Data model

The abstract data model defines the data items relevant to describing annotations online and how they relate to each other.

The API uses the core Open Annotation data model, described in detail in the OA specification. This page briefly introduces the core model.

Introduction

From a high-level perspective, the OA model is similar to many other related proposals:

Annotations are standoff, that is, separate from annotated things, which are identified through references (contrast inline annotation).
Annotations form a graph where the annotations are nodes and can be referred to by other annotations.
Annotations can associate data of arbitrary complexity with the thing being annotated.

OA uses web and Linked Data technologies. Most importantly, things (resources) are named using HTTP URIs that provide useful information when you look them up, and connected with links that define how they relate to each other.

Many of the technical choices are now fairly obvious:

Annotations use URIs to identify their targets
Annotations have URIs of their own, so they can be referred to
The edges of the graph are (typed) links
Data is represented using web standards such as RDF

With these choices in place, the specific data model can largely be defined by the vocabulary of resource and link types and the constraints on how resources should be linked together.

Basics, targets and bodies

OA annotations are web resources, so every annotation has a URI as its identifier. The OA model also requires that every annotation must be associated with the oa:Annotation class (or a subclass).

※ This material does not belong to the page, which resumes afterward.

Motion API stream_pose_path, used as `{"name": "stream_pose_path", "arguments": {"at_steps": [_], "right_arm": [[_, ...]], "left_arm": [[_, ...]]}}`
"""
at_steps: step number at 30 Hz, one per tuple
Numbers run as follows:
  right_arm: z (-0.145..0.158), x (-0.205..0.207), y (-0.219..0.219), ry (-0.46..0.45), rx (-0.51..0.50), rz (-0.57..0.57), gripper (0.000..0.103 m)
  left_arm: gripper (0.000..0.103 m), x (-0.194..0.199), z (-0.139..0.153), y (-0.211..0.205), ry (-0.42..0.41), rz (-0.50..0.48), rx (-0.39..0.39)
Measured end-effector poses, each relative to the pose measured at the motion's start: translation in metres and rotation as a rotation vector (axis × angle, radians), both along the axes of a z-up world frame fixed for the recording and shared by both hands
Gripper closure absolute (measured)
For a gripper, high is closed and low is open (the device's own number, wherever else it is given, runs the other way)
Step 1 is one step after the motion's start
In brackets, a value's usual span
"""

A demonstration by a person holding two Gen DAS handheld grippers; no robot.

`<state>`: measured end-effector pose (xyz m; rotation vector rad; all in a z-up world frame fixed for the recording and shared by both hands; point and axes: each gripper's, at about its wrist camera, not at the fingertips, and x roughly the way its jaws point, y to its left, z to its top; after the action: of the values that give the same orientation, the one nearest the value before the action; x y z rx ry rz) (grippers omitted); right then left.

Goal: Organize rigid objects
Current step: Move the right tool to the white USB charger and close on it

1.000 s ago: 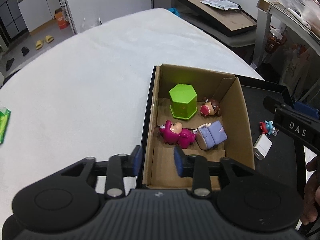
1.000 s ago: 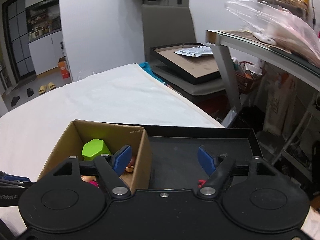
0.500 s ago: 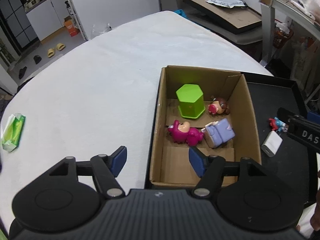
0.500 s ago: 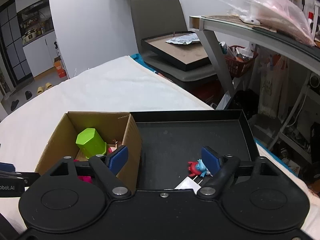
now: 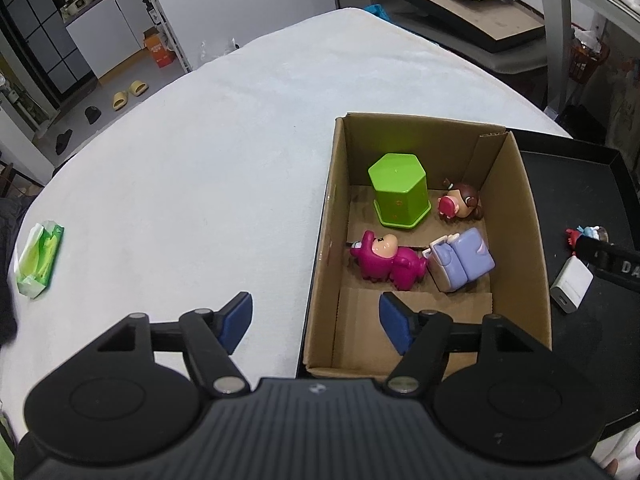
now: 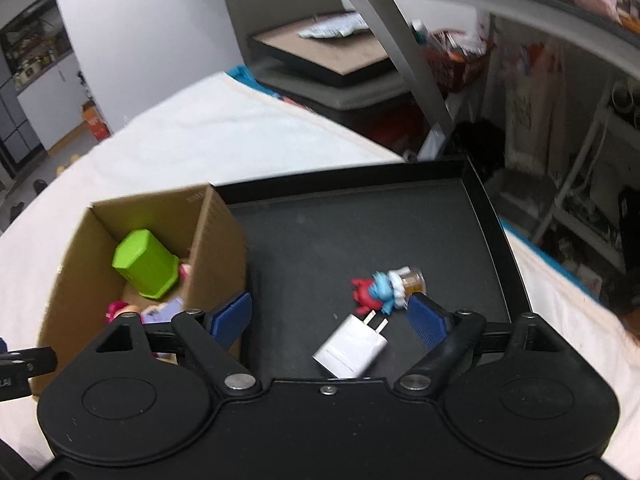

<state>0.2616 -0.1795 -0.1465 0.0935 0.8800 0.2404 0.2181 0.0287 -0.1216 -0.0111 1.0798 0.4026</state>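
Both pairs of jaws wide and empty, right gripper (image 6: 330,316) just opened further above white charger (image 6: 351,349) and small figure (image 6: 385,288) in black tray (image 6: 486,200), left gripper (image 5: 314,322) over cardboard box (image 5: 524,216) holding four toys

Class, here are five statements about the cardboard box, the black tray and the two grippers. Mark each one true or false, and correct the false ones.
1. The green hexagonal container stands inside the cardboard box. True.
2. The white charger lies in the cardboard box. False: it lies on the black tray, beside the blue and red figurine.
3. The right gripper is clamped on the charger. False: its jaws stand open above it, having just widened, with nothing pressed between them.
4. The left gripper holds nothing. True.
5. The pink figure lies next to the purple toy. True.
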Motion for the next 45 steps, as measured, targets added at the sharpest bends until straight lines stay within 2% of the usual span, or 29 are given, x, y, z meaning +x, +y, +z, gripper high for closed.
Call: {"name": "stream_pose_path", "arguments": {"at_steps": [8,14,21,24,29,31,38,45], "right_arm": [[-0.036,0.017,-0.001,0.112,-0.025,-0.015,0.018],[-0.053,0.026,0.004,0.144,-0.032,-0.005,0.018],[-0.076,0.029,0.015,0.163,-0.123,0.01,0.018],[-0.076,0.023,0.017,0.143,-0.159,0.026,0.021],[-0.074,0.013,0.013,0.131,-0.162,0.017,0.038],[-0.072,0.008,0.013,0.122,-0.165,0.035,0.058],[-0.066,0.005,0.005,0.119,-0.145,0.028,0.063],[-0.044,0.004,0.0,0.046,-0.102,0.019,0.065]], "left_arm": [[0.034,0.004,-0.004,-0.006,0.005,0.014,0.021],[0.034,0.008,-0.006,-0.012,0.014,0.008,0.051],[0.034,0.01,-0.009,-0.011,0.021,0.016,0.072],[0.034,0.011,-0.01,-0.01,0.02,0.008,0.077],[0.034,0.011,-0.014,-0.007,0.02,0.009,0.071],[0.034,0.01,-0.015,-0.006,0.02,0.009,0.067],[0.034,0.007,-0.017,-0.002,0.019,0.003,0.054],[0.034,0.008,-0.014,0.001,0.002,0.001,0.045]]}}
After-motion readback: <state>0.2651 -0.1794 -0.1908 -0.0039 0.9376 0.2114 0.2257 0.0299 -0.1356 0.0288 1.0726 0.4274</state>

So, all annotations look something like this:

{
  "@id":   "http://example.org/annotations/1",
  "@type": "oa:Annotation",
  ...
}

(Examples are in JSON-LD, using the OA context, which is assumed to be active. Here, JSON-LD can be thought of as just JSON with links and some special keywords like @id for “URI”.)

Most annotations will typically also have a target and a body. The target identifies the thing that is annotated (using its URI), and the body is the information that the annotation relates to its target.

The target is mandatory, but body is optional. So, the simplest possible type of annotation, corresponding roughly to a bookmark, looks like this:

{
  "@id":    "http://example.org/annotations/1",
  "@type":  "oa:Annotation",
  "target": "http://example.org/documents/1.txt#char=5,10
}

(The #char=5,10 is a fragment identifier for text documents.)

The body may be simply a literal string, so the simplest way an annotation can associate some information with its target is

{
  "@id":    "http://example.org/annotations/1",
  "@type":  "oa:Annotation",
  "target": "http://example.org/documents/1.txt#char=5,10,
  "body":   "Person"
}

Note that here “Person” is just a string of characters and its specific meaning can only be understood in an application-specific context. To make the meaning of body references unambiguous, it’s strongly recommended to use URIs, such as

{
  "@id":    "http://example.org/annotations/1",
  "@type":  "oa:Annotation",
  "target": "http://example.org/documents/1.txt#char=5,10,
  "body":   { "@id": "http://xmlns.com/foaf/0.1/Person" }
}

(As noted above, @id is the JSON-LD keyword for URI.)

With a URI body, it’s already possible to associate data of any complexity with a target. However, JSON-LD also allows data to be embedded directly:

{
  "@id":    "http://example.org/annotations/1",
  "@type":  "oa:Annotation",
  "target": "http://example.org/place/white-house,
  "body": {
    "foaf:homepage":    "http://www.whitehouse.gov/",
    "schema:address":   "1600 Pennsylvania Avenue",
    "schema:telephone": "+1-202-456-1414",
  }
}

@id, @type, target and body are the core of the model, and knowing these (and @context) is enough to use and develop for the RESTful OA API.

The following sections describe additional details of the OA model. Conforming implementations of the API do not need to specifically support these aspects of the data model, but they must not reject representations involving them.

Provenance

Open Annotation defines a way for annotations to record information about their origin, as in the following example:

{
  ...
  "target":      "http://example.org/documents/1.txt",
  "annotatedBy": "http://example.org/users/anon",
  "annotatedAt": "2015-03-01T09:00"
}

(From here on, we will mostly not show @id and @type for brevity, but these should be understood to be always present.)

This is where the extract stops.